▶ _Exercise description_:
The records appear below. Repeat them exactly.

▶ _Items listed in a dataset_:
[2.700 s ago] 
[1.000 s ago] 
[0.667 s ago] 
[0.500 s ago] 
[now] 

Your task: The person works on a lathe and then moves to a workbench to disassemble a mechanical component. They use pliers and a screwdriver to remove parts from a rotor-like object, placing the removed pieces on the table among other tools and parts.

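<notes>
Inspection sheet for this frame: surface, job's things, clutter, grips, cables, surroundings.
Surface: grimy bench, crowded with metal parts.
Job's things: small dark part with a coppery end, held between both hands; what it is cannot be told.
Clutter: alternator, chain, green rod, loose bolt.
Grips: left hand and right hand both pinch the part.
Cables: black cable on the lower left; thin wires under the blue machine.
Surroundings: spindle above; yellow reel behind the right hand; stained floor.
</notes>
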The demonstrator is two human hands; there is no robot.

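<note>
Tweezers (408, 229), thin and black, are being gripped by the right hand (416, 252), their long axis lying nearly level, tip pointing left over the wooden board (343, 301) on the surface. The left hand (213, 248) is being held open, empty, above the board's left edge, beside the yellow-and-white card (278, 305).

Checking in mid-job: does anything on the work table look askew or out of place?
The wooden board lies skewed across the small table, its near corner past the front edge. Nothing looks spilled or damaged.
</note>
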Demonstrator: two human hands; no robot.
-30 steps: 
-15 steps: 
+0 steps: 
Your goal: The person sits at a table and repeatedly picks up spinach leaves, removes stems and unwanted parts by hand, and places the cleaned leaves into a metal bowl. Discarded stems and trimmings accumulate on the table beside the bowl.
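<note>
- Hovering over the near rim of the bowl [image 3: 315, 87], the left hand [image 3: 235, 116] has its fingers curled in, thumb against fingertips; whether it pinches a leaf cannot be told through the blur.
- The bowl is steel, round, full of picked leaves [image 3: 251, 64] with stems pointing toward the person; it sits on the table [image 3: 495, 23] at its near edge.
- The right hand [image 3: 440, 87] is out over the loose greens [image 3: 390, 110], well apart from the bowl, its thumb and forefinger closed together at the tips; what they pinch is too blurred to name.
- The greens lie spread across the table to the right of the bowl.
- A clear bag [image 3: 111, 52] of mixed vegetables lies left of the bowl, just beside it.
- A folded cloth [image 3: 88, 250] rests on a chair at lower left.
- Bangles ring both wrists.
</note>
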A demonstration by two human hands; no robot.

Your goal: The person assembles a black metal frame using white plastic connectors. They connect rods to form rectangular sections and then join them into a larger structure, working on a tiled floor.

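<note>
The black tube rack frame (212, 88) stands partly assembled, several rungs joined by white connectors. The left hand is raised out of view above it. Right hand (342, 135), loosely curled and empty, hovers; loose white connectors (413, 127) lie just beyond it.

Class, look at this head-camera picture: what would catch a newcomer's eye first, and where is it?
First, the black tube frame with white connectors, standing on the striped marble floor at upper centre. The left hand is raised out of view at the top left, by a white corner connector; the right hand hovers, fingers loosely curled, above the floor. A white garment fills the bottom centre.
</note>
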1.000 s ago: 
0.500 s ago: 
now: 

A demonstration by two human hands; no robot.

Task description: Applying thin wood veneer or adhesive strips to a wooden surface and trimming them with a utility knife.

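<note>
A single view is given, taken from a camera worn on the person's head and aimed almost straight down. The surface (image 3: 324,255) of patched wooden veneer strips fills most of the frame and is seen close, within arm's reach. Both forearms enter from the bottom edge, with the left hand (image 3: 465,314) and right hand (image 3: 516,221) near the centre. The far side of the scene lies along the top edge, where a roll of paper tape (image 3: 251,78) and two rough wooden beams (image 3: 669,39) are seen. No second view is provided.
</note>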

▶ _Answer to this exercise_:
[2.700 s ago] 
[1.000 s ago] 
[0.667 s ago] 
[0.500 s ago] 
[now] 

Your task: The person works on a lathe and then moves to a workbench to disassemble a mechanical component. They use pliers and a screwdriver to remove parts from a rotor-like object, placing the removed pieces on the table among other tools and parts.

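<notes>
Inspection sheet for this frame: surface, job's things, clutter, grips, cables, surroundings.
Surface: grimy bench, crowded with metal parts.
Job's things: small dark part with a coppery end, held between both hands; what it is cannot be told.
Clutter: alternator, chain, green rod, loose bolt.
Grips: left hand and right hand both pinch the part.
Cables: black cable on the lower left; thin wires under the blue machine.
Surroundings: spindle above; yellow reel behind the right hand; stained floor.
</notes>
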The demonstrator is two human hands; there is no robot.

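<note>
Tweezers (408, 229), thin and black, are being gripped by the right hand (416, 252), their long axis lying nearly level, tip pointing left over the wooden board (343, 301) on the surface. The left hand (213, 248) is being held open, empty, above the board's left edge, beside the yellow-and-white card (278, 305).

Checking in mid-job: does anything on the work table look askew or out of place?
The wooden board lies skewed across the small table, its near corner past the front edge. Nothing looks spilled or damaged.
</note>
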Demonstrator: two human hands; no robot.
-30 steps: 
-15 steps: 
+0 steps: 
Your goal: The person sits at a table and repeatedly picks up spinach leaves, removes stems and unwanted parts by hand, and places the cleaned leaves into a metal bowl. Discarded stems and trimmings accumulate on the table beside the bowl.
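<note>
- Hovering over the near rim of the bowl [image 3: 315, 87], the left hand [image 3: 235, 116] has its fingers curled in, thumb against fingertips; whether it pinches a leaf cannot be told through the blur.
- The bowl is steel, round, full of picked leaves [image 3: 251, 64] with stems pointing toward the person; it sits on the table [image 3: 495, 23] at its near edge.
- The right hand [image 3: 440, 87] is out over the loose greens [image 3: 390, 110], well apart from the bowl, its thumb and forefinger closed together at the tips; what they pinch is too blurred to name.
- The greens lie spread across the table to the right of the bowl.
- A clear bag [image 3: 111, 52] of mixed vegetables lies left of the bowl, just beside it.
- A folded cloth [image 3: 88, 250] rests on a chair at lower left.
- Bangles ring both wrists.
</note>
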A demonstration by two human hands; no robot.

Your goal: The person assembles a black metal frame using white plastic connectors. They connect rods to form rectangular sections and then join them into a larger structure, working on a tiled floor.

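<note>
The black tube rack frame (212, 88) stands partly assembled, several rungs joined by white connectors. The left hand is raised out of view above it. Right hand (342, 135), loosely curled and empty, hovers; loose white connectors (413, 127) lie just beyond it.

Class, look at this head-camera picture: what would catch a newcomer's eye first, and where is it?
First, the black tube frame with white connectors, standing on the striped marble floor at upper centre. The left hand is raised out of view at the top left, by a white corner connector; the right hand hovers, fingers loosely curled, above the floor. A white garment fills the bottom centre.
</note>
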1.000 s ago: 
0.500 s ago: 
now: 

A demonstration by two human hands; no robot.

Task description: Applying thin wood veneer or adhesive strips to a wooden surface and trimming them with a utility knife.

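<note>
A single view is given, taken from a camera worn on the person's head and aimed almost straight down. The surface (image 3: 324,255) of patched wooden veneer strips fills most of the frame and is seen close, within arm's reach. Both forearms enter from the bottom edge, with the left hand (image 3: 465,314) and right hand (image 3: 516,221) near the centre. The far side of the scene lies along the top edge, where a roll of paper tape (image 3: 251,78) and two rough wooden beams (image 3: 669,39) are seen. No second view is provided.
</note>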

That completes the exercise.